EXERCISE AIM:
When you reach the line with "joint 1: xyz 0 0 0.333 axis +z" in the data below, begin printing lines exactly, and stop once the line with "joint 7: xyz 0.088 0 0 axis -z" has been printed.

DATA SUPPLIED:
• • • •

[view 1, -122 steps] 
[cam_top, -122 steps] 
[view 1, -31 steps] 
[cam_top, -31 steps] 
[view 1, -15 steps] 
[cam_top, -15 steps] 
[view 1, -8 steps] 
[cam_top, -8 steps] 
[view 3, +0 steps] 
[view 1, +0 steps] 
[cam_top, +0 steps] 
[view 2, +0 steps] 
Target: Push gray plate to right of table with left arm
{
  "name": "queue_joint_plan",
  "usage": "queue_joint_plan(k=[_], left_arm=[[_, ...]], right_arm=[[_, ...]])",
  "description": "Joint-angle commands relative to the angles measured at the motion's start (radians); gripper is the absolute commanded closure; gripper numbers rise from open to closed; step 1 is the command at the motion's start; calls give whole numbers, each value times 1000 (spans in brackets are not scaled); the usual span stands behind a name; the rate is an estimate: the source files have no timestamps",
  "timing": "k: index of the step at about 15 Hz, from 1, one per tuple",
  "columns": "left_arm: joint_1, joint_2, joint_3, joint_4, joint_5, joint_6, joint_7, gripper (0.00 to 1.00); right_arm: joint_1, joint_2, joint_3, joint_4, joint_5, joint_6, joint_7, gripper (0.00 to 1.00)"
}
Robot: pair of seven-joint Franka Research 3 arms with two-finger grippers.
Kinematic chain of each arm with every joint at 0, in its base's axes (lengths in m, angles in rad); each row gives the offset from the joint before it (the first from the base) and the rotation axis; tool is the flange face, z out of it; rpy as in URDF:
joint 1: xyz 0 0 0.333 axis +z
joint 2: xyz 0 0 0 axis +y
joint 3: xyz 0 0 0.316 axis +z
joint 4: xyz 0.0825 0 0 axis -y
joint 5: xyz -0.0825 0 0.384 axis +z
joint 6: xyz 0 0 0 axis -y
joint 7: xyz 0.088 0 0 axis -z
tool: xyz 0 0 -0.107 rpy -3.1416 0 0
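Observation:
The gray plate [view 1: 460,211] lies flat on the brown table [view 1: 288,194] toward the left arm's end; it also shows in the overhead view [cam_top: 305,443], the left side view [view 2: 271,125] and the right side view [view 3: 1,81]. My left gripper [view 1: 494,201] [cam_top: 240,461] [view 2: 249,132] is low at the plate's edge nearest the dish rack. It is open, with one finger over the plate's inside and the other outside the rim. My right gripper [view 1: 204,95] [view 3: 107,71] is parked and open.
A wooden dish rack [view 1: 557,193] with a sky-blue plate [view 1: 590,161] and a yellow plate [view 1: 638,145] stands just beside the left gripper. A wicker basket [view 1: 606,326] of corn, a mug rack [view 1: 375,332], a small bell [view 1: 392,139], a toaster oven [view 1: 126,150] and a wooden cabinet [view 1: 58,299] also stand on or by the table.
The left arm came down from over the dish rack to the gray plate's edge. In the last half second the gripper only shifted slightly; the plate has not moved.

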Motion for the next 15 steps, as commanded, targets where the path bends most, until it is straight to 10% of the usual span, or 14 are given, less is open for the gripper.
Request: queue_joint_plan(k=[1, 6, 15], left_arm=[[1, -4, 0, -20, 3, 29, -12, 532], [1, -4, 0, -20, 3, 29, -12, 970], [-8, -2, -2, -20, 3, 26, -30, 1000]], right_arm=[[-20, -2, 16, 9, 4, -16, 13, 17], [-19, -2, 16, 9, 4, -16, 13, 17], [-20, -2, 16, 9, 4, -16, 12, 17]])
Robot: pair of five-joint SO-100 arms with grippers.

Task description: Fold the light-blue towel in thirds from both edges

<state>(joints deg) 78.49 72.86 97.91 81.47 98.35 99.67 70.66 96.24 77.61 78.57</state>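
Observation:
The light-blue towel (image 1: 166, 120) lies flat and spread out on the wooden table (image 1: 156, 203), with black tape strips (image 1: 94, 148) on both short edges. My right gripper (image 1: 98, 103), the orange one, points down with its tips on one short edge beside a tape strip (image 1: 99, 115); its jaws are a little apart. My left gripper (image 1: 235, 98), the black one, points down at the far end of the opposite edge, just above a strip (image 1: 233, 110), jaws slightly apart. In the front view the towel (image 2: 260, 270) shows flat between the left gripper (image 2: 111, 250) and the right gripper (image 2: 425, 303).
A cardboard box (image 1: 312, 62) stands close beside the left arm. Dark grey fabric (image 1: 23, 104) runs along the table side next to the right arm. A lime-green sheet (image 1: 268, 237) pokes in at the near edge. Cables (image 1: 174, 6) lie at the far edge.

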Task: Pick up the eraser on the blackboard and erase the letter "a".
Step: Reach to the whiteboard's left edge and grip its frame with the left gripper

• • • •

TASK RESPONSE:
joint 1: xyz 0 0 0.333 axis +z
joint 2: xyz 0 0 0 axis +y
joint 3: xyz 0 0 0.316 axis +z
joint 4: xyz 0.0825 0 0 axis -y
joint 5: xyz -0.0825 0 0.384 axis +z
joint 6: xyz 0 0 0 axis -y
joint 7: xyz 0.088 0 0 axis -z

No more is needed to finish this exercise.